L’éleveuse de 61 ans a récemment annoncé qu’elle souhaitait « lever le pied » vis-à-vis de ses engagements syndicaux – en France du moins : elle continuera à présider le Copa, l’équivalent de la FNSEA au niveau européen.

« J’ai enterré deux de mes prédécesseurs. (…) Moi j’ai eu une opération à coeur ouvert en 2010, j’ai 150 points de suture sur le coeur, j’ai pas envie de forcer trop la machine », avait-elle justifié en janvier, expliquant que sa famille s’inquiétait – elle a trois enfants dont un fils qui va reprendre l’exploitation familiale.

« Côté boulot », avait-elle ajouté, « je sais pas faire autrement, je travaille à 250% (…) et c’est un poste à fort stress, on est attendus, il ne faut pas décevoir. » – « Du coeur » – Voix légèrement voilée et débit rapide, Christiane Lambert n’a cessé en six ans de croiser le fer par micros interposés avec son meilleur ennemi Michel-Edouard Leclerc – qui écume lui aussi les médias mais pour le compte de la grande distribution – et de courir les ministères. Elle était encore récemment sur une tribune de fortune pour dénoncer la « décroissance agricole » au nom du verdissement des pratiques.

Elle a largement endossé son rôle de « VRP de la ferme France », observe une éleveuse de volailles croisée au Salon de l’agriculture, « elle connaît les dossiers, elle y met du coeur ». Seul regret: que les instances dirigeantes de la FNSEA ne se soient pas davantage féminisées sous sa présidence.

Première femme à la tête de la FNSEA

Dans un monde largement masculin, Mme Lambert est devenue la première femme à présider le syndicat des Jeunes Agriculteurs (alors Centre national des jeunes agriculteurs, 1994-1998), la FNSEA puis le Copa en 2020. Née dans le Cantal de parents agriculteurs et militants à la Jeunesse agricole chrétienne, elle explique son parcours syndical par le fait d’avoir souffert, enfant, « de l’image négative de l’agriculture ».

Installée à 19 ans en Auvergne, elle a ensuite repris à la fin des années 1980, avec son mari Thierry, l’exploitation angevine de ses beaux-parents à Bouillé-Ménard. Elle est décrite comme exigeante, parfois dure avec ses équipes.

« Être à ses côtés, ça peut parfois faire peur car c’est beaucoup d’exigence de sa part.

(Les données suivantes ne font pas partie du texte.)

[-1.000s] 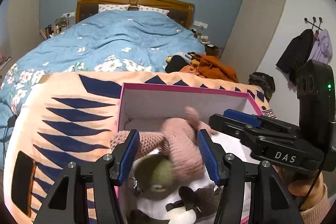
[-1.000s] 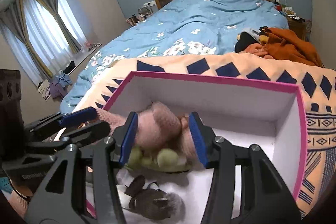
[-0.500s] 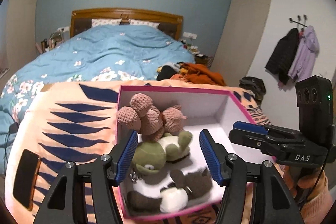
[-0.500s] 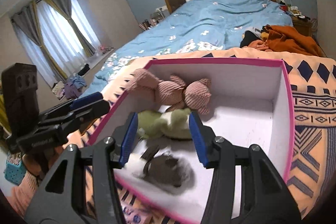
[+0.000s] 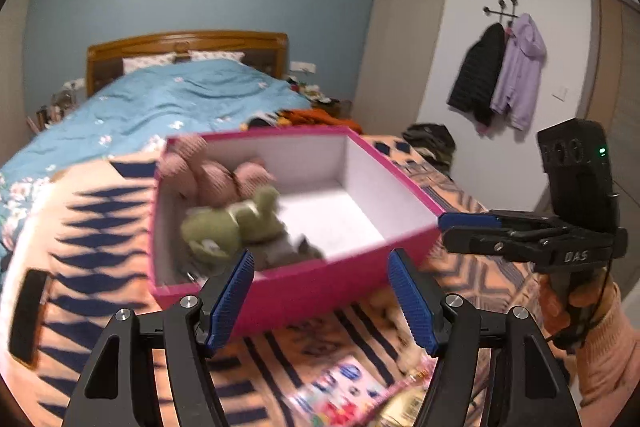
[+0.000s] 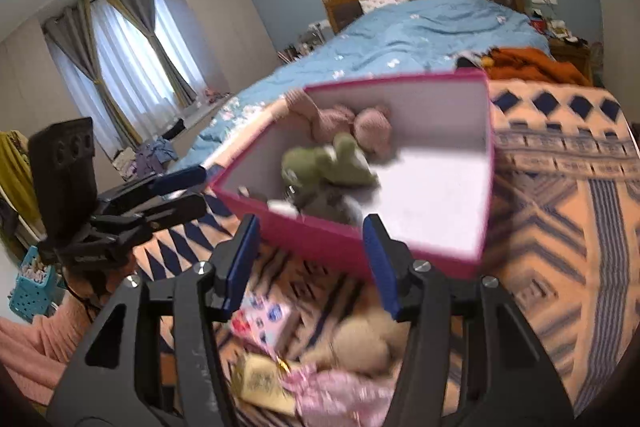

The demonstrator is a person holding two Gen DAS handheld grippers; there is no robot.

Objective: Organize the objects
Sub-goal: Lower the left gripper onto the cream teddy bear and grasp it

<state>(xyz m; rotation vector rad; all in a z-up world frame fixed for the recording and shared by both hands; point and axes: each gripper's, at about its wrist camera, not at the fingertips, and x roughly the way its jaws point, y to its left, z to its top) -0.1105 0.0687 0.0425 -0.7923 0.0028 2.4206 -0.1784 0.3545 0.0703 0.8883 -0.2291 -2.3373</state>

Elle nous fait savoir que nos agricultrices et agriculteurs n’attendent pas », remarque son « binôme » à la FNSEA, le secrétaire général Jérôme Despey, tout en louant un « concentré d’énergie », une « bosseuse hors pair » et une « interlocutrice redoutable » pour ses contradicteurs.

En 2018, la FNSEA avait lancé des blocages de raffineries et dépôts de carburants pour dénoncer l’importation par Total d’huile de palme destinée à alimenter une bioraffinerie. « Quand Christiane Lambert veut quelque chose… Les SMS étaient clairs, il valait mieux venir », plaisantait a posteriori le patron de TotalEnergies Patrick Pouyanné, lors d’un congrès de la FNSEA en 2021.

Maniant volontiers auto-dérision (« j’ai la même taille que Napoléon ») et calembours (« on fait du libre-échange et on finit par payer la chambre ») devant ses troupes, elle s’est aussi efforcée d’afficher l’unité d’une organisation revendiquant quelque 200 000 adhérents (sur 500 000 chefs d’exploitation en France) aux intérêts divergents, des plaines de l’ouest aux zones de montagne.